### WORK INSTRUCTIONS
Search the data below for the word "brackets" and copy each line that holds it.

Data excerpts

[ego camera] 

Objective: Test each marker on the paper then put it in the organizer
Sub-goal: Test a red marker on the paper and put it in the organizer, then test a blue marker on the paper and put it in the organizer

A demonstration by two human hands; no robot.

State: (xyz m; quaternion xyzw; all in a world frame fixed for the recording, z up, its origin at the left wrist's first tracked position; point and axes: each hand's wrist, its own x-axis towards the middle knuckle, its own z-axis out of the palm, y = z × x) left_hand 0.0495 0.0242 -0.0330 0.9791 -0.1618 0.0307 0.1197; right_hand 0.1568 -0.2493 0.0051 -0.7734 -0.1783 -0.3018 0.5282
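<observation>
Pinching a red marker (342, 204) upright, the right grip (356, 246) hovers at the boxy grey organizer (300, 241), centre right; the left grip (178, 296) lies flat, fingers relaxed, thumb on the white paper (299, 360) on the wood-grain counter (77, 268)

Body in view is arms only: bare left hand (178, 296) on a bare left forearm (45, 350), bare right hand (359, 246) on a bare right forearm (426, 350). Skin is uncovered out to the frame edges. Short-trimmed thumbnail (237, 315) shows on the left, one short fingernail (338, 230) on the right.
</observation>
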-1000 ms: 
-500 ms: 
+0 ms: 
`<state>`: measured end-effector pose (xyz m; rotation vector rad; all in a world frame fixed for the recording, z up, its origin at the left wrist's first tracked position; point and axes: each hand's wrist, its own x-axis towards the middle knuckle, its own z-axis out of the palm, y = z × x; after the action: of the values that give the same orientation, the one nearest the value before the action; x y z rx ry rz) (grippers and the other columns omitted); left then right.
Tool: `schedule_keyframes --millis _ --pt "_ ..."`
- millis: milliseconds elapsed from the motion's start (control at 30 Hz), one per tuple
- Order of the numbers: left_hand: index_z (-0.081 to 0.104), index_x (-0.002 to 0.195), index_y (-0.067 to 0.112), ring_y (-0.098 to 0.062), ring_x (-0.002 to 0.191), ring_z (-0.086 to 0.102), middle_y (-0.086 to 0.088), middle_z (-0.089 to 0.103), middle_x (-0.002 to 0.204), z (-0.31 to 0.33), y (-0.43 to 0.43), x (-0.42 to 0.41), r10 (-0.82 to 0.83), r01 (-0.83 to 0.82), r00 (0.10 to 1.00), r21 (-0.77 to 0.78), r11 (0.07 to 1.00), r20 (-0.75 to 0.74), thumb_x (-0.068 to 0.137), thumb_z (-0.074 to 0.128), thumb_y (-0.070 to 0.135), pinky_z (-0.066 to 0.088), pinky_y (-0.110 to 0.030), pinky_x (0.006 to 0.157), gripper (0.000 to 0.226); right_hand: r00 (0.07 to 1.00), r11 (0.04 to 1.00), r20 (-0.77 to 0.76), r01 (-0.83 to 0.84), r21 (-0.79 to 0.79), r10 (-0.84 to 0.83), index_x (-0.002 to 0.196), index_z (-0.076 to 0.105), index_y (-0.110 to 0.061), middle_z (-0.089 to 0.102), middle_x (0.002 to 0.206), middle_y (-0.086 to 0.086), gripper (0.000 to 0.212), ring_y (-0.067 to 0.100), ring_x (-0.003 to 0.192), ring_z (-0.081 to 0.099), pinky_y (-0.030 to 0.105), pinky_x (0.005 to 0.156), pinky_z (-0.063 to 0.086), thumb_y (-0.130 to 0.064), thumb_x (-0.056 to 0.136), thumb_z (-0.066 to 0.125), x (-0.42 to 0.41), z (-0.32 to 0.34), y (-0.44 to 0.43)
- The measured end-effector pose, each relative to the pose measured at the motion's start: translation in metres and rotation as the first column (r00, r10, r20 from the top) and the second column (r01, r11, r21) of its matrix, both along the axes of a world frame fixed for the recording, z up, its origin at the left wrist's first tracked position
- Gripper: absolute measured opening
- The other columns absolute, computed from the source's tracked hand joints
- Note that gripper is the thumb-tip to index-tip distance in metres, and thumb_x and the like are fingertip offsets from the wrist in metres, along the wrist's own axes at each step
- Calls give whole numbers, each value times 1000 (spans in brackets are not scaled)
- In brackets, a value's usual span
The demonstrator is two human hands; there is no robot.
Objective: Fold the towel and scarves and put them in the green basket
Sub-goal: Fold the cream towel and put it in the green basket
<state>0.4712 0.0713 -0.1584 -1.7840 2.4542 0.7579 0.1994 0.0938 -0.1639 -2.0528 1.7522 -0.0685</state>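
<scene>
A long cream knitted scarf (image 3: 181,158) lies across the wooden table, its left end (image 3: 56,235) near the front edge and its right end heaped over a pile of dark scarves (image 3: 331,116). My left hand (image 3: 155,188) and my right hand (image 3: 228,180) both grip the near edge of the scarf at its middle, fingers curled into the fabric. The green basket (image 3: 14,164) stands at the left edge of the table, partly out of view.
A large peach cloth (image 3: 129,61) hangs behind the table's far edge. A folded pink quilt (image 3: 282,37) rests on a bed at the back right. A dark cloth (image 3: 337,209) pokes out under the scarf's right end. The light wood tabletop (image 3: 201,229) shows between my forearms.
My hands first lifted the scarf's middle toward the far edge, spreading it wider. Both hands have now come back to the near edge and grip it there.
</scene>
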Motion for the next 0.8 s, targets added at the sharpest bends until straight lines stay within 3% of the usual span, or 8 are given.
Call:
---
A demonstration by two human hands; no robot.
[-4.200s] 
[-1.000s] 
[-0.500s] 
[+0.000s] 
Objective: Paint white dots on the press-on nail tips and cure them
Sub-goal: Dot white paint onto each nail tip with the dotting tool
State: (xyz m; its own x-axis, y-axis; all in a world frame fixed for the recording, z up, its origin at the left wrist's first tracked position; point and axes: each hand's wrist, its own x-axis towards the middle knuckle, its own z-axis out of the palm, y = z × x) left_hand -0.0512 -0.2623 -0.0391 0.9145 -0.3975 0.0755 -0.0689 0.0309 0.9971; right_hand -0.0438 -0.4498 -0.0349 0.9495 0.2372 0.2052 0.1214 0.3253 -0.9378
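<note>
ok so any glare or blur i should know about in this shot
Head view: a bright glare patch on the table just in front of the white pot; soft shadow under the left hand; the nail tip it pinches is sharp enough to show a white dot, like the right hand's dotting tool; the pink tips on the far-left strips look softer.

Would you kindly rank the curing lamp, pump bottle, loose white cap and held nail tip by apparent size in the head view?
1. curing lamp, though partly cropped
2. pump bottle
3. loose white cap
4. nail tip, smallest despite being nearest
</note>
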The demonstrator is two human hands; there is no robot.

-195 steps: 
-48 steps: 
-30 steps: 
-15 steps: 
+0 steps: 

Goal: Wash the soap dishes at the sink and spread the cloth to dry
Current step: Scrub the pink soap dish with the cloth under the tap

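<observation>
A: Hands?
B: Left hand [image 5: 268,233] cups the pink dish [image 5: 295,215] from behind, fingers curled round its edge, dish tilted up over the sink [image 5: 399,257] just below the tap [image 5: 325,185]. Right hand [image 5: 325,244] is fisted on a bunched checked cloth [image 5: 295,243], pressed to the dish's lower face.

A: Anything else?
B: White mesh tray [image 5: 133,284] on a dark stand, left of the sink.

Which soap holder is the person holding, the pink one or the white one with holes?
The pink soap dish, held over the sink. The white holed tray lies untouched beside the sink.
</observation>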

### TASK RESULT
- Calls give whole numbers, each value times 1000 (spans in brackets are not scaled)
- In brackets, a value's usual span

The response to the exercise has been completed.